On 01/24/2018 06:48 PM, Yoshito Umaoka wrote:
CLDR does not have time zone names for dates before 1990.
Thanks for the info. That simplifies things!
In this example, locale en-US does not have short name for Irish Standard Time. "IST" is used as the short name only in locale en-IE (IE = Ireland). Again, when a zone name is missing, CLDR suggests code implementators to use the fallback format.

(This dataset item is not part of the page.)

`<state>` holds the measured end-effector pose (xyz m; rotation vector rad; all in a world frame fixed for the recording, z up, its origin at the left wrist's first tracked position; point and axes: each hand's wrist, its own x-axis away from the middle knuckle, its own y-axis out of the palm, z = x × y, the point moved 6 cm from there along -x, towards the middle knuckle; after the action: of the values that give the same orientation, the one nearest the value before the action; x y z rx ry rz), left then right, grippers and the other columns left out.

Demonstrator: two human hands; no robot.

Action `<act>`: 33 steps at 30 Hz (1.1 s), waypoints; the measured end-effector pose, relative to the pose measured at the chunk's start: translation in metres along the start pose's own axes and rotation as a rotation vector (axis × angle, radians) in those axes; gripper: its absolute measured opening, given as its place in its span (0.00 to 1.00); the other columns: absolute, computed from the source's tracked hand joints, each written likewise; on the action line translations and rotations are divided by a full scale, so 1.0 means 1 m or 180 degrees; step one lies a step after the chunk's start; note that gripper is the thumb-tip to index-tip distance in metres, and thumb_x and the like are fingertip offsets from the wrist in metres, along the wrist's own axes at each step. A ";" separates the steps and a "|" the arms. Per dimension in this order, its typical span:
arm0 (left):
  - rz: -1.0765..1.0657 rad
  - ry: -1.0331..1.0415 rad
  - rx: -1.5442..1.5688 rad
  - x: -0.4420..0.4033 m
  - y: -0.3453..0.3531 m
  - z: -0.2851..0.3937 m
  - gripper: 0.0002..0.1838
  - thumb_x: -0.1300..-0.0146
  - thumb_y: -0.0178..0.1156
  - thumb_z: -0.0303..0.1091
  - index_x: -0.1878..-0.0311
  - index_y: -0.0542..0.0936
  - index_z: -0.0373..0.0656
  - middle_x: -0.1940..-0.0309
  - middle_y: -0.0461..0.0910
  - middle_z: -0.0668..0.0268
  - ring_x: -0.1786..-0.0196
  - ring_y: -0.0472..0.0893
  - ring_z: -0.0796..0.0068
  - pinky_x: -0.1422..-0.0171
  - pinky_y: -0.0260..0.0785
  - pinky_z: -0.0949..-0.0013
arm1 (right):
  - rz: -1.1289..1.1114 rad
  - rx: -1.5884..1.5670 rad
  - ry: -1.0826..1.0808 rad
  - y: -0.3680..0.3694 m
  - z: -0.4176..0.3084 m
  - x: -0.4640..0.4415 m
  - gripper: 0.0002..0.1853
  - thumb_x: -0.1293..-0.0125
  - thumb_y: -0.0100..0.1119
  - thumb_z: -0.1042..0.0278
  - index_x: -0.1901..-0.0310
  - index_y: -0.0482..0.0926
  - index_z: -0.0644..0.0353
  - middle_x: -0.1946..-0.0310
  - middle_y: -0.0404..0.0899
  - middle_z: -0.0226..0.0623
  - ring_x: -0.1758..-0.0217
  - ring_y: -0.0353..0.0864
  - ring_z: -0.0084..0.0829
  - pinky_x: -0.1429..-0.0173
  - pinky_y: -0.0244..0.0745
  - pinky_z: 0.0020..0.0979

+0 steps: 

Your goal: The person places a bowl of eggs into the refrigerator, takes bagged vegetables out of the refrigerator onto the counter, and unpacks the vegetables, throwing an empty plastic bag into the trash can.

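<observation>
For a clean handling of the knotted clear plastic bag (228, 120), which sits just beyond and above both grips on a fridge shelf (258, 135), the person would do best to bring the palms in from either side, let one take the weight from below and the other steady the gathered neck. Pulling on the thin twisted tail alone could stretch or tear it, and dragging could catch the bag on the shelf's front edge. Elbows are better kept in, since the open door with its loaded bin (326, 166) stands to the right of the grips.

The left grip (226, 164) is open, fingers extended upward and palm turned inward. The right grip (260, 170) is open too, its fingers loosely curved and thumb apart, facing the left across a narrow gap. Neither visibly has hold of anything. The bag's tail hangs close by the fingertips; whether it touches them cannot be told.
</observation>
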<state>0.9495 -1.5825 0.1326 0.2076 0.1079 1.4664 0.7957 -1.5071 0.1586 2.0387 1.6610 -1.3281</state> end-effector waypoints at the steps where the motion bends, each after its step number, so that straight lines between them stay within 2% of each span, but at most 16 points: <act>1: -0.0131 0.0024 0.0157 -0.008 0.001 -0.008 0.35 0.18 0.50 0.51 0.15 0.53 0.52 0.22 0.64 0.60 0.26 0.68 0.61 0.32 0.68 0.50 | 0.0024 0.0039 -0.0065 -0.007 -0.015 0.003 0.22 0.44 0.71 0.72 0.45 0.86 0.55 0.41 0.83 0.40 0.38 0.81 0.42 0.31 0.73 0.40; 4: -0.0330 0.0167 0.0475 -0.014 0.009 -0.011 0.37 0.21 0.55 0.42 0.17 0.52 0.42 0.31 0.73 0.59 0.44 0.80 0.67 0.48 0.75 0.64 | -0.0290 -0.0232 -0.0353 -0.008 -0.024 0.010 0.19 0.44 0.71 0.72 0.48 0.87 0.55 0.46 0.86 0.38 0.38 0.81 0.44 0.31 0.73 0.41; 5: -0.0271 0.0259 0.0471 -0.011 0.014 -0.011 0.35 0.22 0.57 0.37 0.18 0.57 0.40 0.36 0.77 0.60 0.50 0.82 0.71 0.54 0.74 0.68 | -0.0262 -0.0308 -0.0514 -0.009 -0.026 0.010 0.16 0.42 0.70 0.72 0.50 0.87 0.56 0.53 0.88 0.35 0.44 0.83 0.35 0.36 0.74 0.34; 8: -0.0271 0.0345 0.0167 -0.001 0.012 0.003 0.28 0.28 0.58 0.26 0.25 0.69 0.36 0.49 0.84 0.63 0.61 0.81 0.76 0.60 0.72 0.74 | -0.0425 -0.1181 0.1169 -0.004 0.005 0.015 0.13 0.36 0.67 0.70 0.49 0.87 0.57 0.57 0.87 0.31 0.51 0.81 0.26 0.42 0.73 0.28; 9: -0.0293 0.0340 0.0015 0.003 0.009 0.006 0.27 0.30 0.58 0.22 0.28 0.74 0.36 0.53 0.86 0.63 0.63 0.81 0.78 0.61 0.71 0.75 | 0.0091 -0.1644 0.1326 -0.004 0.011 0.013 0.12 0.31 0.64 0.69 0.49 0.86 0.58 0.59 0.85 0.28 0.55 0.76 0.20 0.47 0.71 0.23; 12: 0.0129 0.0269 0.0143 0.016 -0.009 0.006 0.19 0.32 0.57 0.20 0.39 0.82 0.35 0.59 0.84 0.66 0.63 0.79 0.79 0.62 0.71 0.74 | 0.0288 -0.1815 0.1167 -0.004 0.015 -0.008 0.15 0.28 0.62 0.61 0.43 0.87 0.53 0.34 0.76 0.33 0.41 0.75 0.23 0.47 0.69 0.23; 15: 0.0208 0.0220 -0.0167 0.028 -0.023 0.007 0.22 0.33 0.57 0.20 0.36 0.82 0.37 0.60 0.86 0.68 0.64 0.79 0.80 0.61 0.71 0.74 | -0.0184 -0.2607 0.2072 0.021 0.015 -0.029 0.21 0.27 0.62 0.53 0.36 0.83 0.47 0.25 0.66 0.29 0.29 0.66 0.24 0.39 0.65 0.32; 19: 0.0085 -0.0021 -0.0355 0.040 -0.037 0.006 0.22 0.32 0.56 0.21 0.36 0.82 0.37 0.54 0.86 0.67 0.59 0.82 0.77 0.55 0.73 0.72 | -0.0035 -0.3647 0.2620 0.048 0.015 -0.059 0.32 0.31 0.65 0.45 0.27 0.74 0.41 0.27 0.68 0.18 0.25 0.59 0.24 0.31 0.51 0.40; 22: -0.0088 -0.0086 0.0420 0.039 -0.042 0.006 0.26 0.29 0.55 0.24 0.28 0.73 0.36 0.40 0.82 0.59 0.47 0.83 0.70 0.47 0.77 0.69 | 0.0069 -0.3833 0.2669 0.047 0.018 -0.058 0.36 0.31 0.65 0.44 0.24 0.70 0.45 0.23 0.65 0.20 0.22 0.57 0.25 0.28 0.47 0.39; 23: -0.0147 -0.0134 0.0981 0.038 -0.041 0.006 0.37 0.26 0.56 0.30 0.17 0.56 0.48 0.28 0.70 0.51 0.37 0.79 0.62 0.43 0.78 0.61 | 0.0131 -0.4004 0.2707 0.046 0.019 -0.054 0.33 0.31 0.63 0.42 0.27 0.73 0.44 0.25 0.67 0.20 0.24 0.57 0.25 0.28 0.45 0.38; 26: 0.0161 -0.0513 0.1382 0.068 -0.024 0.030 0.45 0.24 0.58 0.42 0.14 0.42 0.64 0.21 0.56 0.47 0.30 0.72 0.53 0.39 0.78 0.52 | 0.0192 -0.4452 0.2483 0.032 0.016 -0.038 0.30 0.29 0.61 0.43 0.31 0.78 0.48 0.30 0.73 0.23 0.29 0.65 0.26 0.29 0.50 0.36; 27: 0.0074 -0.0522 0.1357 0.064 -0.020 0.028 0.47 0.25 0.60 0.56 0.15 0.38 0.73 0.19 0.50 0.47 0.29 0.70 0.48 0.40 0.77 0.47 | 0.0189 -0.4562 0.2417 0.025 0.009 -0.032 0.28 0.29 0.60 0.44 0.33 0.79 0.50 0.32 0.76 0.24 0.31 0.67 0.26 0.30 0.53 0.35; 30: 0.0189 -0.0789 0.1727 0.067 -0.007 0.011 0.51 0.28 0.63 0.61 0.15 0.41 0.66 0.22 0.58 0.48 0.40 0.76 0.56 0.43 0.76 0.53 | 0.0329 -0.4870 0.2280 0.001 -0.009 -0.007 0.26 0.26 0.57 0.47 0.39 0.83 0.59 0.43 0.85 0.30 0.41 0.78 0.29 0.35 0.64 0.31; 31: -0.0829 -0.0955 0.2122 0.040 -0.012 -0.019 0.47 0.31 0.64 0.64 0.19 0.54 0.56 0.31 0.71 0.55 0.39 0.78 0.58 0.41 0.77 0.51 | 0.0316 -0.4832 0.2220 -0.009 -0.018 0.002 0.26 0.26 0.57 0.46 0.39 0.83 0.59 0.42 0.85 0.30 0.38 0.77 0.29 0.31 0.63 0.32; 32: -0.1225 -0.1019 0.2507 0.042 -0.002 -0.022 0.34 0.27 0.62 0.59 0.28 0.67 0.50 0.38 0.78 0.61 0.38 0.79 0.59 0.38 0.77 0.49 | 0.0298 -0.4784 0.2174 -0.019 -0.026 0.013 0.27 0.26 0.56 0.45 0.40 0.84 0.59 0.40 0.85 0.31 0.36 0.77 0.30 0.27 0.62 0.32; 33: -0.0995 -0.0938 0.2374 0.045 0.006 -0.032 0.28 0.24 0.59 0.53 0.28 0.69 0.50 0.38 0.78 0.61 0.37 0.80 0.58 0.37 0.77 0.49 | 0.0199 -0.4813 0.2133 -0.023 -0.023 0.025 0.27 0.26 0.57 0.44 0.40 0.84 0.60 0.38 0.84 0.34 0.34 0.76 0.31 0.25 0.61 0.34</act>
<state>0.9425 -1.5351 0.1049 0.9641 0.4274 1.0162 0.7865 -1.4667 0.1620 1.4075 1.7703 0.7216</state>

This is also helpful. It suggests that we can fix the short names at the CLDR level by removing the text "<daylight>IST</daylight>" from the en-IE locale. That way, implementers can fall back for Irish time in Ireland the same way that they fall back for Irish time in the US (or for US time in the US, for that matter). This leaves the long names, but there is a simple workaround for that, too. We can change the long names for standard and daylight saving time in Ireland to be just "Irish Time". This string will work regardless of whether UTC+00 or UTC+01 is considered to be standard time in Ireland, so it will be portable to both the current and the proposed tzdb data. Although it is not ideal for either the old or the new approaches, it is a reasonable compromise that is compatible with both. So: how about the attached patch to CLDR? I have not tested this: I'm just suggesting it as an idea for moving forward. If this patch does not work, I hope that a similar patch would work.